About 350 delegates, their partners and exhibitors booked out the city's accommodation to attend the three-day joint conference of the Institute of Quarrying and the Aggregate and Quarry Association which ends today. And even larger conferences could benefit Whangarei financially if the city had facilities to deal with bigger groups of visitors.

The quarrying conference began on Wednesday with the opening of an exhibition of quarry equipment suppliers and annual meetings of the two organisations at Forum North before they attended dinner at the ASB Stadium in Kensington.

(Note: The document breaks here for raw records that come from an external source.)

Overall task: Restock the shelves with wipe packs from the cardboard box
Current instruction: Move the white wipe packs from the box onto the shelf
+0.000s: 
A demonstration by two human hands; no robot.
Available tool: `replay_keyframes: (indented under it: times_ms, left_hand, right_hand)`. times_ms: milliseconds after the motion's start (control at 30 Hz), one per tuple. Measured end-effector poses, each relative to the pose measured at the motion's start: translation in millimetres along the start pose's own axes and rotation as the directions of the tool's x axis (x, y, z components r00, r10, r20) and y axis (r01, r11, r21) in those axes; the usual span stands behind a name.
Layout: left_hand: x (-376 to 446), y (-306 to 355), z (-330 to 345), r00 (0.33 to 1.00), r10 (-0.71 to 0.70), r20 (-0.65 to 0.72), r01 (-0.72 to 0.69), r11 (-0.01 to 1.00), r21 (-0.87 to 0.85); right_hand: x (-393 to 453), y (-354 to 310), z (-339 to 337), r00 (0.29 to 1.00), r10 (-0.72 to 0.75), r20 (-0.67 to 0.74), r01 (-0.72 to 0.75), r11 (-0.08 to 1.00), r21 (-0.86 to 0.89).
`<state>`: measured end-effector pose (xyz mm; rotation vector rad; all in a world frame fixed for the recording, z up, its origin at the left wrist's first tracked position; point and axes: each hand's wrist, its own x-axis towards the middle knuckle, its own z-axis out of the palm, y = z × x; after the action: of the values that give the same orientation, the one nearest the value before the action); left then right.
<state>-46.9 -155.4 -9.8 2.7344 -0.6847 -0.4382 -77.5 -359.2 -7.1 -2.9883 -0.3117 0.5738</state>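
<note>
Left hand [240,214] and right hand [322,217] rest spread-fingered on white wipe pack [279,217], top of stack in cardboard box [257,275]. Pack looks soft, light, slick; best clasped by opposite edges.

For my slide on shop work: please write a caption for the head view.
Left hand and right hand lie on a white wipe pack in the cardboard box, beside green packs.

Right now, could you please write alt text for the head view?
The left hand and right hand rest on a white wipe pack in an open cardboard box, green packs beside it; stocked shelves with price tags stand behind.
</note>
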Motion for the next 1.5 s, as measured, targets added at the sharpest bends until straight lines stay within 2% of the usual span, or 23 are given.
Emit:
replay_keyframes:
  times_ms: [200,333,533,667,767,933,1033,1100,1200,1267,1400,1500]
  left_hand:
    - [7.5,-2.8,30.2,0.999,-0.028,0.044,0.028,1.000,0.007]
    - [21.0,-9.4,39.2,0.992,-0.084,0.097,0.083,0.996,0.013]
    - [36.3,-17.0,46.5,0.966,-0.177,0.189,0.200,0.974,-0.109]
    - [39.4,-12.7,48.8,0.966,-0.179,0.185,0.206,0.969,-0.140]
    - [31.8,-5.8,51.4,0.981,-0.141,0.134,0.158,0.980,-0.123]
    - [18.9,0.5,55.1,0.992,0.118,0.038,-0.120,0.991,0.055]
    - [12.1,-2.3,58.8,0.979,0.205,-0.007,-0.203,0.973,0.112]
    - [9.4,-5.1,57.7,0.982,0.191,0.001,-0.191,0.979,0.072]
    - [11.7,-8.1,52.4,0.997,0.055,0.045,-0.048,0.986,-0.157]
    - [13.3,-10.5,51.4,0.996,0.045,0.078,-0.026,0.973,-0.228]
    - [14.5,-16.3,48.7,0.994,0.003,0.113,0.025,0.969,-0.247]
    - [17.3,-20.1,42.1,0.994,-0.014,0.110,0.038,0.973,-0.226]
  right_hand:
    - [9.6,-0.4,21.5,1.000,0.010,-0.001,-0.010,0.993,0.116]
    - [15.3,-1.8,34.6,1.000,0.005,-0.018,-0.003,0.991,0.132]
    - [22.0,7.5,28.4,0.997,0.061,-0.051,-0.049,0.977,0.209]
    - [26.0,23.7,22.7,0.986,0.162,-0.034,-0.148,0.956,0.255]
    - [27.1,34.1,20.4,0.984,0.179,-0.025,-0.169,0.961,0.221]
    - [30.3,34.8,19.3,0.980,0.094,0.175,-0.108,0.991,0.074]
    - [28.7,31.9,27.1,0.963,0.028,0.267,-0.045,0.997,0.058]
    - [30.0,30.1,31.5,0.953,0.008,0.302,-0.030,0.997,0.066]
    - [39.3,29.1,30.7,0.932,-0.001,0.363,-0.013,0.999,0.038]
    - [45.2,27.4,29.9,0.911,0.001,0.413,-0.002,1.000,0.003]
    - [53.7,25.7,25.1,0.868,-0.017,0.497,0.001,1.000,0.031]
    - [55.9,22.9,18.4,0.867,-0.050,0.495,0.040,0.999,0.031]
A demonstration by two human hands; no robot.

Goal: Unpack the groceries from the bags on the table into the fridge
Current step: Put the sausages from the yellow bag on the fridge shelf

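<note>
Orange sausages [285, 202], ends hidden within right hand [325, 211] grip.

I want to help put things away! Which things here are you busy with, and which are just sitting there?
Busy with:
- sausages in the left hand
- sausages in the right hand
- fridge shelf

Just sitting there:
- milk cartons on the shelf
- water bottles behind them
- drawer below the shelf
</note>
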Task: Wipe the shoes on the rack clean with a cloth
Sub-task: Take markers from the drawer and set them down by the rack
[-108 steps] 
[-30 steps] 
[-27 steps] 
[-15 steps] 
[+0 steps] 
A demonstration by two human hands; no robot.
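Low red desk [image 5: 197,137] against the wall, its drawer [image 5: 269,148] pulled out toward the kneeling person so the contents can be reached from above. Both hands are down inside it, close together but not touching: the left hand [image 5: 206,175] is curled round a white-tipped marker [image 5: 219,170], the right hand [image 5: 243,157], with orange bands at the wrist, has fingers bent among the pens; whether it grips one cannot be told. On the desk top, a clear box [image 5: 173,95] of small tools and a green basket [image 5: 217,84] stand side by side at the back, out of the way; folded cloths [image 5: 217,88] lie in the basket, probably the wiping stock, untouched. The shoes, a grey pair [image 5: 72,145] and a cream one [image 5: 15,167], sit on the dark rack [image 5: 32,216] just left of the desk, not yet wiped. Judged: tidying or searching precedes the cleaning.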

Speakers addressed delegates at Forum North yesterday morning with Energy, Resources and Labour Minister Simon Bridges emphasising the importance of quarrying, which last year produced 34 million tonnes of rock used for roading, building and other purposes.

In the afternoon about 225 quarry operators admired 50-tonne diggers, dump trucks and loaders displayed at Dicksons Quarry in Glenbervie and watched as explosives brought tonnes of rock down from the quarry face.

Northland Quarrying Institute chairman Murray Smith, of Kamo, said the region had several quarries producing top-grade rock, but variable soils made road construction an engineering challenge.

Northland Chamber of Commerce CEO Tony Collins said conferences brought cash into the city and if Whangarei had the infrastructure it could attract more of them.

While Forum North had a theatre and exhibition rooms suitable for the quarrying conference, there were constraints on using the ASB Stadium as a dinner venue for 350 people.

Whangarei needed good roads to bring visitors into the region, quality accommodation and a good place for conferences, ideally a fit-for-purpose venue able to seat 500 for dinner.

An international conference centre planned in Auckland would be able to seat up to 3000 and Northland would be vying with the Waikato and Bay of Plenty for mini conferences spinning off Auckland events.

Providing attractions for delegates' partners was a key factor in luring conferences north, Mr Collins said.